Thursday, August 12, 2010

Korea and Night Watch

Some time ago, in the 90's, I lived in Korea for a year. I have several wonderful memories of that year, but one memory that sticks out is one that should have been bad, but wasn't.

I was in the military at the time. We had been "out in the field" (as we called it) for over a week. It was the dead of winter and we were pitched on a mountain near the DMZ. I had night shift.

Normally that's not a big deal. Night shift is nice in the field. Not too hot, no VIPs to mess with your schedule, quiet and full of space to think about how much you appreciate a hot bath. But this particular week, the weather was horrid. We were in the middle of a winter storm. My squad-mate Tony and I had night watch.

Tony and I did 2 hour shifts each rotating outside on patrol or inside in the warm track. I put on every single piece of clothing I had, even MOPP gear. I looked like a green Pillsbury dough girl with an M-16A2.

I lumbered outside the diesel-filled track, through the tent flaps and into freezing, wet, cold, rainy air. The sleet pounded me for a while as I wobbled around the perimeter looking for Slicky-Boy. Eventually the rain subsided and I was able to pull off my hood. I stood there and had to take it all in. Beyond the inky grey clouds below the mountain lay the feeble North Korean lights. I watched the Communists sleep. It was more quiet now. Below me on the other side of the mountain was South Korea. Much brighter and friendly.
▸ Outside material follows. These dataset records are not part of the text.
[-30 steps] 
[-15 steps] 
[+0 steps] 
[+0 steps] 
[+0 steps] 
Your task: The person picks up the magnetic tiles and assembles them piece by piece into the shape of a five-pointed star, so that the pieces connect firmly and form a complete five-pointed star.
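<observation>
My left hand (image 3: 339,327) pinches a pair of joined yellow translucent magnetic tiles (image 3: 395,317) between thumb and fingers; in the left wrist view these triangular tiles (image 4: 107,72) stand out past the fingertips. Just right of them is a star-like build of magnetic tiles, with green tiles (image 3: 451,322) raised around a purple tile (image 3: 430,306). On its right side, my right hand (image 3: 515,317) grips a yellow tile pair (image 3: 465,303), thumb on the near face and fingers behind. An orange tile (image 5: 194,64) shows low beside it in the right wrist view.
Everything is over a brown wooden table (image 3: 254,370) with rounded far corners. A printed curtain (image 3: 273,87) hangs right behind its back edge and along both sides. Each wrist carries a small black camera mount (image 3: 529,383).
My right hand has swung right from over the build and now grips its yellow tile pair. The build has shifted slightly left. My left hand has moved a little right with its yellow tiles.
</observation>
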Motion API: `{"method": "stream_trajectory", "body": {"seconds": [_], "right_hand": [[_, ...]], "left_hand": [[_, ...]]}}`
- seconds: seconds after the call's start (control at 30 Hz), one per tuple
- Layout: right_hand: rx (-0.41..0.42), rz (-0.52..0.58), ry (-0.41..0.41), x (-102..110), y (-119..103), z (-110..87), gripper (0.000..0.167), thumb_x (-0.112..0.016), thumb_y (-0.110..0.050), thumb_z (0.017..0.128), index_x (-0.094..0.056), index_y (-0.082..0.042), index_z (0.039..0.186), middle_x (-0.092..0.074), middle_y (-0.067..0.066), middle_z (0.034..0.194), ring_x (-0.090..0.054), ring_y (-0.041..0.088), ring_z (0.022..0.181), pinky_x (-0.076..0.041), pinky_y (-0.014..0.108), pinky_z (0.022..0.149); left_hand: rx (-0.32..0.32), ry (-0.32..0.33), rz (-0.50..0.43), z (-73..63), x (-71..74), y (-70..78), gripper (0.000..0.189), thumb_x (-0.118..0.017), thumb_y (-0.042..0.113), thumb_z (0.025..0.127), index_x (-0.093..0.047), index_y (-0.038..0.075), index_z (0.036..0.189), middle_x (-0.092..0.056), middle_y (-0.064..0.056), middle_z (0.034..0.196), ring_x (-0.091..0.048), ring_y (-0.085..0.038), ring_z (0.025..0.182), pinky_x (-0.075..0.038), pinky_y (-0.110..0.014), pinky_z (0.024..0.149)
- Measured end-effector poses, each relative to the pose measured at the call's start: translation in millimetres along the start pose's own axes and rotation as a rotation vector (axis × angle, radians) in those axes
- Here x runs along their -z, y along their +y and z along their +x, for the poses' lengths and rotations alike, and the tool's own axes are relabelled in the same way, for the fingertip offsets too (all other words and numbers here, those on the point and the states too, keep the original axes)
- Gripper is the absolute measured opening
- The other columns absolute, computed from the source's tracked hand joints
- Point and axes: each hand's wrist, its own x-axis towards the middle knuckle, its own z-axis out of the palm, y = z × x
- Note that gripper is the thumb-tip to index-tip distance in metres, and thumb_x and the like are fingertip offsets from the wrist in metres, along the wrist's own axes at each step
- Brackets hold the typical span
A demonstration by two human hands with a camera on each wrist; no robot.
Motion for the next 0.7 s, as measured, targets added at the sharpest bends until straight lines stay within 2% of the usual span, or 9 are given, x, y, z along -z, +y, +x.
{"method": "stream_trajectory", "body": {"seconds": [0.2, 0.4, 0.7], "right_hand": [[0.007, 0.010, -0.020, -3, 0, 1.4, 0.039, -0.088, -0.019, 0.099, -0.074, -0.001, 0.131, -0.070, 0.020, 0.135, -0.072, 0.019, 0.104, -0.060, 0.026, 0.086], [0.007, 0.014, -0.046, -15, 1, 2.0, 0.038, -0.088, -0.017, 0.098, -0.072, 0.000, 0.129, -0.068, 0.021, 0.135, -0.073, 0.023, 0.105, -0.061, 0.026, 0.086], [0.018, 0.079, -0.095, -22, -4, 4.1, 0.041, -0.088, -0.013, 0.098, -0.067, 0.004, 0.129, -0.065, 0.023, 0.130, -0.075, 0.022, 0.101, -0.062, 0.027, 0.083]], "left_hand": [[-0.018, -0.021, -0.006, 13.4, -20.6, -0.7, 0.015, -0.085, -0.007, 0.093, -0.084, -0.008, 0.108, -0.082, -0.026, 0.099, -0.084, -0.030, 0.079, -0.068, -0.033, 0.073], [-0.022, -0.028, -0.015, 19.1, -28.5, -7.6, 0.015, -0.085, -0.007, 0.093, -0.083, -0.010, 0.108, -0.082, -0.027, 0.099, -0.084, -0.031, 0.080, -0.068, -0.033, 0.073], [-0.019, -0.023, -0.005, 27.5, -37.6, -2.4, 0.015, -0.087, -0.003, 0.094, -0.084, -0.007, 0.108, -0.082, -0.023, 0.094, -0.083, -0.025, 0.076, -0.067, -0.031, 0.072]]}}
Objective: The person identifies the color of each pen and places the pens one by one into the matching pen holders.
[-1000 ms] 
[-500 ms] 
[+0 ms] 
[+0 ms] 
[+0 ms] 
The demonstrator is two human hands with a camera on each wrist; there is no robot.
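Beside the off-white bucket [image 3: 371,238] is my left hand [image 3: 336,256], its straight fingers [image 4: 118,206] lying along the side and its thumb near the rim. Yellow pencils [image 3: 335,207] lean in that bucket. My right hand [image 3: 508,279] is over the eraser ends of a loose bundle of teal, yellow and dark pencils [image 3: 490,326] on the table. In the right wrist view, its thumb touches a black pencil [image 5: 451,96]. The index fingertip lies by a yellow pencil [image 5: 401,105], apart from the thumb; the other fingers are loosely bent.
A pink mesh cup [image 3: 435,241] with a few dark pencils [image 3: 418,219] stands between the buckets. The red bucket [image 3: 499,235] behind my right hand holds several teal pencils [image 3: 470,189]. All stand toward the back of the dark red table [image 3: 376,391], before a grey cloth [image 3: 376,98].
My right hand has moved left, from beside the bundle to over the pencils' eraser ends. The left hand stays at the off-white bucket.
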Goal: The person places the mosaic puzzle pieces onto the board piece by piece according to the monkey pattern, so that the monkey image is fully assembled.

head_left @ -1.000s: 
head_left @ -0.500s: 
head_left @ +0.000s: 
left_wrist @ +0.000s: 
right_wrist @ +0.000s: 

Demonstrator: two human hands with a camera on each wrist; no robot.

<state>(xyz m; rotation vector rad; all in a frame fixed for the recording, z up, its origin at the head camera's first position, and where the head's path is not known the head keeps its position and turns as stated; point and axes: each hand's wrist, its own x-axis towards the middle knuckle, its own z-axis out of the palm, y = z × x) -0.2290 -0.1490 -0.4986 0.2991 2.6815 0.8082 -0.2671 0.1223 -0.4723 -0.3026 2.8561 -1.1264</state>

It was unreal. In the cold air, standing in a puddle on the mountaintop, I saw humanity's fear and distrust; the result of a war that spread blood on the very ground upon which I was walking. I decided that I would be the singularity, the point in that timeline, where the fear would turn to optimism. I closed my eyes and imagined that 20 years from that moment, there would be grass on the hill. And no border.